> [REQUIRED ACTION]
When you repeat the entries, reproduce each line exactly and omit every picture.

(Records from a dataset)
------------------------

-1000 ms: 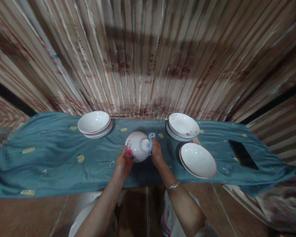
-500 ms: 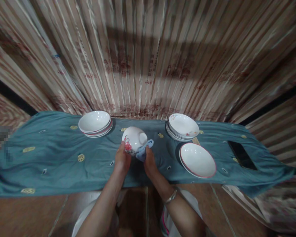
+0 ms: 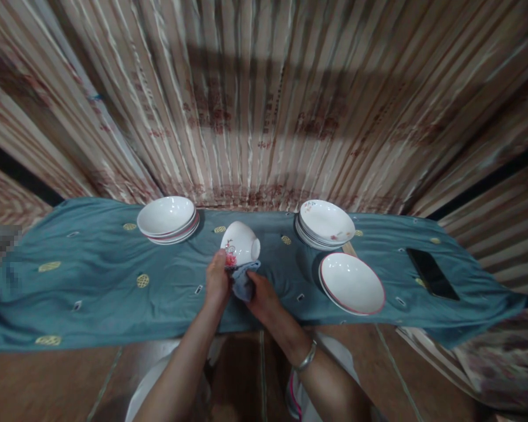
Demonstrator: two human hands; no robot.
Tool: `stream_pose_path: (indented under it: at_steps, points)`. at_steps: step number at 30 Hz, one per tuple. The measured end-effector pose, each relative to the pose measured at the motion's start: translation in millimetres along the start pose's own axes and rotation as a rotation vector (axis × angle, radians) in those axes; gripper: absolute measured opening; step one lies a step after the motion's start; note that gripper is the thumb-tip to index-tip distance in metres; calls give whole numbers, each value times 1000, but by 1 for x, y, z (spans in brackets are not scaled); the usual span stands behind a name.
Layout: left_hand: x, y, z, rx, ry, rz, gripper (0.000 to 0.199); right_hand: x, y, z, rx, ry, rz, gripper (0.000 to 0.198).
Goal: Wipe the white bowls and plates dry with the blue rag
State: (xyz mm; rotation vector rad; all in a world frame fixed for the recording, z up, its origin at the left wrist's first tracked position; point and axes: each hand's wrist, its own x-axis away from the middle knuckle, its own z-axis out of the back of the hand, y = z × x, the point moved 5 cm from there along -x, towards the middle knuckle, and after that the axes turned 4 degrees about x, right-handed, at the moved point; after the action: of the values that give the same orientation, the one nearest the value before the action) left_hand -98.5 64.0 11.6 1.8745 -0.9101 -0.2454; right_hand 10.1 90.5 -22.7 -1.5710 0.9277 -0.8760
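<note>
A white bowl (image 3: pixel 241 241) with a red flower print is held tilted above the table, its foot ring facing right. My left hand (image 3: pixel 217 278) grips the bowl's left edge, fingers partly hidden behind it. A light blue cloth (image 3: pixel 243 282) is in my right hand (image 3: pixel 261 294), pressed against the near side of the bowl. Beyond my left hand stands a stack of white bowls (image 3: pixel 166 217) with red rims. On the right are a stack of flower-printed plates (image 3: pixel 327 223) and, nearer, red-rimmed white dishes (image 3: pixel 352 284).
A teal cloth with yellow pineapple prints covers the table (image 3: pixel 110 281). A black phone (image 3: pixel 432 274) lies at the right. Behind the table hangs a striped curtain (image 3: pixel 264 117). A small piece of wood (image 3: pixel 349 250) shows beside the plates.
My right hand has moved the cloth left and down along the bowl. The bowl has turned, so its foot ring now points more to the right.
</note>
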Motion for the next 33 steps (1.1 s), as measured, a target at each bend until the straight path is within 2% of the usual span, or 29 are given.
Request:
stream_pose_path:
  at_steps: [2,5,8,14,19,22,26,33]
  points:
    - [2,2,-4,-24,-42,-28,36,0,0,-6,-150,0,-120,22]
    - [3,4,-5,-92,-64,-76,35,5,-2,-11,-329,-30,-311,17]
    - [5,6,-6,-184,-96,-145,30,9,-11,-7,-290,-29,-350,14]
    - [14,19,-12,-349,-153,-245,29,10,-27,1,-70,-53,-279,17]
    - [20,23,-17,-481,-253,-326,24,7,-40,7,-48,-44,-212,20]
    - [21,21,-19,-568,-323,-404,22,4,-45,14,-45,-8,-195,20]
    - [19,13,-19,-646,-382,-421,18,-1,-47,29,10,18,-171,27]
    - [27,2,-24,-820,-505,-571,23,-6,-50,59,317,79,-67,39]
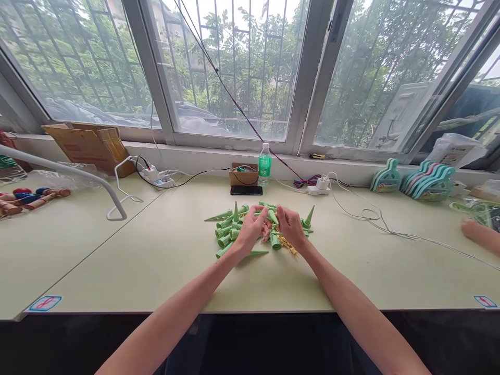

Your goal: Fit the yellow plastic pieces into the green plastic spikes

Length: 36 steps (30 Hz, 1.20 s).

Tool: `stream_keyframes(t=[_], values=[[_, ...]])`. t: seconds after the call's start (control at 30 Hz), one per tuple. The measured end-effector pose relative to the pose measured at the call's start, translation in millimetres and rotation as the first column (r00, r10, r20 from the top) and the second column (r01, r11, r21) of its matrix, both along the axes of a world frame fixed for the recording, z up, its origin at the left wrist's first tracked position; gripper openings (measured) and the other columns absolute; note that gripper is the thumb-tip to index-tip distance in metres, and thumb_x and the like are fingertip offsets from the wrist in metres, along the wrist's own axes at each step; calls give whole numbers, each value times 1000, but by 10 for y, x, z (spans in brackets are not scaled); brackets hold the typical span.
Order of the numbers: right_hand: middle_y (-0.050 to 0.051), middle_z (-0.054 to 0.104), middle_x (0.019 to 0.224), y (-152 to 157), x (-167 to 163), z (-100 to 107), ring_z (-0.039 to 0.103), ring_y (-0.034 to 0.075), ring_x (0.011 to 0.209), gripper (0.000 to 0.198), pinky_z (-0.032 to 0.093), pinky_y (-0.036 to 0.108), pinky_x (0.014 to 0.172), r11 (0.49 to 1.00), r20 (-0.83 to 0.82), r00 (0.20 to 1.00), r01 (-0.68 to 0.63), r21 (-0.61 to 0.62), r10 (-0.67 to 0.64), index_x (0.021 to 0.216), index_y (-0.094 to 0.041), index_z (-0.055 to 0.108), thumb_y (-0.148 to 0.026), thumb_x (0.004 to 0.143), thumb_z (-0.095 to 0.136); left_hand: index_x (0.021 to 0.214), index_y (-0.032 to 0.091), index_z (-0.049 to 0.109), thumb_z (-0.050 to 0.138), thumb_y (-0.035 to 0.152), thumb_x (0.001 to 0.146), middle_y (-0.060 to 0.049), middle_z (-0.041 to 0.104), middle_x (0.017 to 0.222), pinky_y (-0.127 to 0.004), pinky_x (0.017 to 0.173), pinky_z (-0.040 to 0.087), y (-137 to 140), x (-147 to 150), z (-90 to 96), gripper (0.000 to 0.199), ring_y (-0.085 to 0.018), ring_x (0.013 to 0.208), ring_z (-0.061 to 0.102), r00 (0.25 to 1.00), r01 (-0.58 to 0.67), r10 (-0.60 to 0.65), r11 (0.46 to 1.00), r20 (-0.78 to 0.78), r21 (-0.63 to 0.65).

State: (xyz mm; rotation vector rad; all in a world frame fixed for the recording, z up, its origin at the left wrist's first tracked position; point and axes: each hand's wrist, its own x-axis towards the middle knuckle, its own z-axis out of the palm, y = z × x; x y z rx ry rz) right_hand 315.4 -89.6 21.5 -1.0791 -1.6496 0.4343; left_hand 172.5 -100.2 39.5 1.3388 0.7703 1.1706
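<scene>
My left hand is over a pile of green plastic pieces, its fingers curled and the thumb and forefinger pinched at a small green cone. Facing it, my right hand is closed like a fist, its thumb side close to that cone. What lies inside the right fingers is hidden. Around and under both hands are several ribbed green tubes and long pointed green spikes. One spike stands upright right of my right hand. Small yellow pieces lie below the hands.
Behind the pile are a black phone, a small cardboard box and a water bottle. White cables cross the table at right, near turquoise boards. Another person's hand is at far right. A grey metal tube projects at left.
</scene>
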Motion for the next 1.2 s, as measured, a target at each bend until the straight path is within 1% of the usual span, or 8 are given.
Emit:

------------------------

> [ANSWER BOX]
-1000 ms: 
-500 ms: 
+0 ms: 
Demonstrator: two human hands; no robot.
Tool: `stream_pose_path: (indented under it: at_steps, points)`. at_steps: step number at 30 Hz, one per tuple. The measured end-effector pose, each relative to the pose measured at the motion's start: translation in millimetres along the start pose's own axes and rotation as a rotation vector (axis × angle, radians) in those axes; gripper: absolute measured opening; step one lies a step after the motion's start; note that gripper is the thumb-tip to index-tip distance in metres; calls give whole numbers, each value times 1000, but by 1 for x, y, z (spans in brackets are not scaled); the usual span stands behind a name.
Layout: left_hand: x, y, z, rx, ry, rz, gripper (0.000 to 0.199); right_hand: x, y, z, rx, ry, rz, gripper (0.000 to 0.198).
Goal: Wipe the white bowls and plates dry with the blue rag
State: (xyz mm; rotation vector rad; all in a world frame fixed for the recording, z up, its origin at the left wrist's first tracked position; point and axes: each hand's wrist, its own x-axis away from the middle knuckle, its own z-axis out of the back of the hand, y = z × x, the point moved 5 cm from there along -x, towards the middle knuckle, and after that the axes turned 4 degrees about x, right-handed, at the moved point; after the action: of the values that give the same orientation, the one nearest the value before the action) left_hand -98.5 64.0 11.6 1.8745 -0.9101 -0.2454; right_hand 10.1 90.5 -22.7 -1.5710 0.9277 -0.8760
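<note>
A white bowl (image 3: pixel 241 241) with a red flower print is held tilted above the table, its foot ring facing right. My left hand (image 3: pixel 217 278) grips the bowl's left edge, fingers partly hidden behind it. A light blue cloth (image 3: pixel 243 282) is in my right hand (image 3: pixel 261 294), pressed against the near side of the bowl. Beyond my left hand stands a stack of white bowls (image 3: pixel 166 217) with red rims. On the right are a stack of flower-printed plates (image 3: pixel 327 223) and, nearer, red-rimmed white dishes (image 3: pixel 352 284).
A teal cloth with yellow pineapple prints covers the table (image 3: pixel 110 281). A black phone (image 3: pixel 432 274) lies at the right. Behind the table hangs a striped curtain (image 3: pixel 264 117). A small piece of wood (image 3: pixel 349 250) shows beside the plates.
My right hand has moved the cloth left and down along the bowl. The bowl has turned, so its foot ring now points more to the right.
</note>
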Motion for the next 33 steps (1.1 s), as measured, a target at each bend until the straight path is within 2% of the usual span, or 29 are given.
Request:
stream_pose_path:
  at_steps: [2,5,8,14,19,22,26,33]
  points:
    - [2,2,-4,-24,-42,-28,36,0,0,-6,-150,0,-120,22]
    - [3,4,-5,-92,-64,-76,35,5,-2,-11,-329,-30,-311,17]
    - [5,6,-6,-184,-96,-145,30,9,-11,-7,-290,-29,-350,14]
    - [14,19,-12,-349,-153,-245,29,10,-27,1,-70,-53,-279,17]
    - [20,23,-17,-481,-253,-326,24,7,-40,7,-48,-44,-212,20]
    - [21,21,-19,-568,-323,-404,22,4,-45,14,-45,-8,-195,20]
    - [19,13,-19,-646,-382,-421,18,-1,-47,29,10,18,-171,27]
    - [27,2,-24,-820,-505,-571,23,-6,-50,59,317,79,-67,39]

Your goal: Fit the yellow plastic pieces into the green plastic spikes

Length: 36 steps (30 Hz, 1.20 s).

Tool: `stream_keyframes(t=[_], values=[[_, ...]])`. t: seconds after the call's start (control at 30 Hz), one per tuple. The measured end-effector pose relative to the pose measured at the call's start, translation in millimetres and rotation as the first column (r00, r10, r20 from the top) and the second column (r01, r11, r21) of its matrix, both along the axes of a world frame fixed for the recording, z up, its origin at the left wrist's first tracked position; gripper openings (measured) and the other columns absolute; note that gripper is the thumb-tip to index-tip distance in metres, and thumb_x and the like are fingertip offsets from the wrist in metres, along the wrist's own axes at each step; calls give whole numbers, each value times 1000, but by 10 for y, x, z (spans in brackets are not scaled); brackets hold the typical span.
Order of the numbers: right_hand: middle_y (-0.050 to 0.051), middle_z (-0.054 to 0.104), middle_x (0.019 to 0.224), y (-152 to 157), x (-167 to 163), z (-100 to 107), ring_z (-0.039 to 0.103), ring_y (-0.034 to 0.075), ring_x (0.011 to 0.209), gripper (0.000 to 0.198), pinky_z (-0.032 to 0.093), pinky_y (-0.036 to 0.108), pinky_x (0.014 to 0.172), r11 (0.49 to 1.00), r20 (-0.83 to 0.82), r00 (0.20 to 1.00), r01 (-0.68 to 0.63), r21 (-0.61 to 0.62), r10 (-0.67 to 0.64), index_x (0.021 to 0.216), index_y (-0.094 to 0.041), index_z (-0.055 to 0.108), thumb_y (-0.148 to 0.026), thumb_x (0.004 to 0.143), thumb_z (-0.095 to 0.136); left_hand: index_x (0.021 to 0.214), index_y (-0.032 to 0.091), index_z (-0.049 to 0.109), thumb_z (-0.050 to 0.138), thumb_y (-0.035 to 0.152), thumb_x (0.001 to 0.146), middle_y (-0.060 to 0.049), middle_z (-0.041 to 0.104), middle_x (0.017 to 0.222), pinky_y (-0.127 to 0.004), pinky_x (0.017 to 0.173), pinky_z (-0.040 to 0.087), y (-137 to 140), x (-147 to 150), z (-90 to 96), gripper (0.000 to 0.199), ring_y (-0.085 to 0.018), ring_x (0.013 to 0.208), ring_z (-0.061 to 0.102), r00 (0.25 to 1.00), r01 (-0.58 to 0.67), r10 (-0.60 to 0.65), r11 (0.46 to 1.00), r20 (-0.78 to 0.78), r21 (-0.63 to 0.65).

State: (xyz mm; rotation vector rad; all in a world frame fixed for the recording, z up, its origin at the left wrist's first tracked position; point and axes: each hand's wrist, its own x-axis towards the middle knuckle, its own z-axis out of the palm, y = z × x; x y z rx ry rz) right_hand 315.4 -89.6 21.5 -1.0791 -1.6496 0.4343; left_hand 172.5 -100.2 39.5 1.3388 0.7703 1.1706
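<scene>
My left hand is over a pile of green plastic pieces, its fingers curled and the thumb and forefinger pinched at a small green cone. Facing it, my right hand is closed like a fist, its thumb side close to that cone. What lies inside the right fingers is hidden. Around and under both hands are several ribbed green tubes and long pointed green spikes. One spike stands upright right of my right hand. Small yellow pieces lie below the hands.
Behind the pile are a black phone, a small cardboard box and a water bottle. White cables cross the table at right, near turquoise boards. Another person's hand is at far right. A grey metal tube projects at left.
</scene>
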Motion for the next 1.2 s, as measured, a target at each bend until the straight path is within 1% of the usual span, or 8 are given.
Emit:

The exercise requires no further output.